Thursday, June 16, 2022

Of Calligrams and Force Protection

 

The Islamic rule against graven images did not prevent early-modern Muslims from developing capacious traditions of representational art. It merely required them to develop an extra measure of creativity. Some artists kept to the prohibition’s letter (so to speak) by adapting the acceptable, even praiseworthy, art of calligraphy to the goals of the painter. Calligrams, drawings comprised of skillfully curved and interwoven Arabic verses, first appeared in Islamic art at least one thousand years ago. By the early modern period artists had developed the form to a high level. 

One skillfully executed calligram, drawn in 1766 CE (A.H. 1180) by Abd al-Qadir Hisari, now reposes in the collection of New York’s Metropolitan Museum of Art. In it, golden Arabic letters trace out the hull, gunports, and windows of a three-masted Ottoman galleon. The artist has drawn in grey the sails, rigging, and two other warships in the background. Tiny “dust-letter” inscriptions in Ottoman (Arabic letters, Turkish words) run around the outside of the painting and adorn the edges of the waves, describing there the art and vicissitudes of sailing. The ship itself bears the monographic seal (or tughra) of Sultan Mehmet III, and a flag at the stern bears the Quran’s “throne verse,” which reads, in part, “Allah is He besides whom there is no god…His knowledge extends over the heavens and the earth; the preservation of them both tires him not.” The flag declares the ship’s owner a humble servant of God and invokes the supreme being’s protection. 

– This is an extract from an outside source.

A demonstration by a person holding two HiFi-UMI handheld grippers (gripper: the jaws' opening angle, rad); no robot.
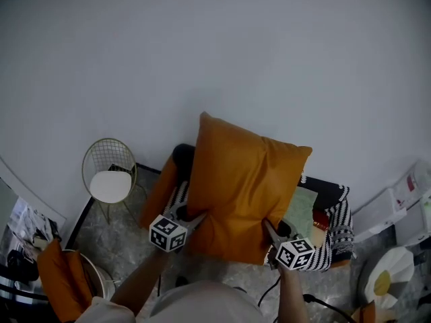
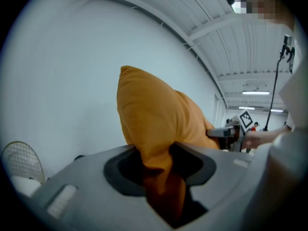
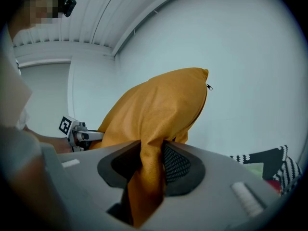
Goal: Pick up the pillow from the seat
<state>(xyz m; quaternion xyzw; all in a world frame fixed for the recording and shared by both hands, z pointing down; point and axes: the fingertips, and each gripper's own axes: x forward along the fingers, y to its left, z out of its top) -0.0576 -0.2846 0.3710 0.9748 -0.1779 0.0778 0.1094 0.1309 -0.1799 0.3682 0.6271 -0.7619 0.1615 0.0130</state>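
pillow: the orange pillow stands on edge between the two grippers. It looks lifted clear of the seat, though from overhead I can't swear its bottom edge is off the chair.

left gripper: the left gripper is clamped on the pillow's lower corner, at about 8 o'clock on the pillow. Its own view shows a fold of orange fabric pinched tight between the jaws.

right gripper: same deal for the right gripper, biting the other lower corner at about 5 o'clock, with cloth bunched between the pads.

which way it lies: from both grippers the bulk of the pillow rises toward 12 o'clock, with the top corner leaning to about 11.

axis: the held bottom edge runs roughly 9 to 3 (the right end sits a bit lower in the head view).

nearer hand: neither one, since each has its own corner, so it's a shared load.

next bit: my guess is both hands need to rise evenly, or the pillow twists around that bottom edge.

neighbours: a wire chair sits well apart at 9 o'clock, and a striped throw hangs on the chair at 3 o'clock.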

"Calligraphic Galleon," Metropolitan Museum of Art


It is not the only protective device in the painting: the calligraphic letters that form the ship spell out the names of the “Seven Sleepers of Ephesus,” righteous men whom the Abrahamic deity protected by immuring them asleep in a cave. To some early-modern Muslims, including the artist, these names (which appear in the Quran) had almost magical protective powers; the Sleepers served the same function as saints in Christianity. Hisari’s painting is thus both aesthetically pleasing and practical: it twice asks for God’s blessing upon the sultan and his fleet.


God, it seems, helps those who help themselves, and reserves much of his aid for the prudent and humble. Mehmet III did not number these traits among his virtues. In 1768 the sultan, incensed by Russian troops’ border violations and goaded by his French allies, declared war on neighboring Russia. Mehmet perhaps believed that Ottoman forces would fare as well in this conflict as they had in the 1714-15 campaign against Venice or in the 1735-39 war with Austria and Russia. If so he believed wrongly. At the Battle of Cesme (1770), Catherine II’s Mediterranean fleet sank an Ottoman naval force twice its size. Four years later, facing ongoing Russian incursions and Russian-inspired rebellions in Greece and the Levant, the Porte and the Empress signed a treaty ceding the Crimea to Russia (first as a protectorate, later outright) and ending Turkish dominance of the Black Sea. There’s only so much that good art can do.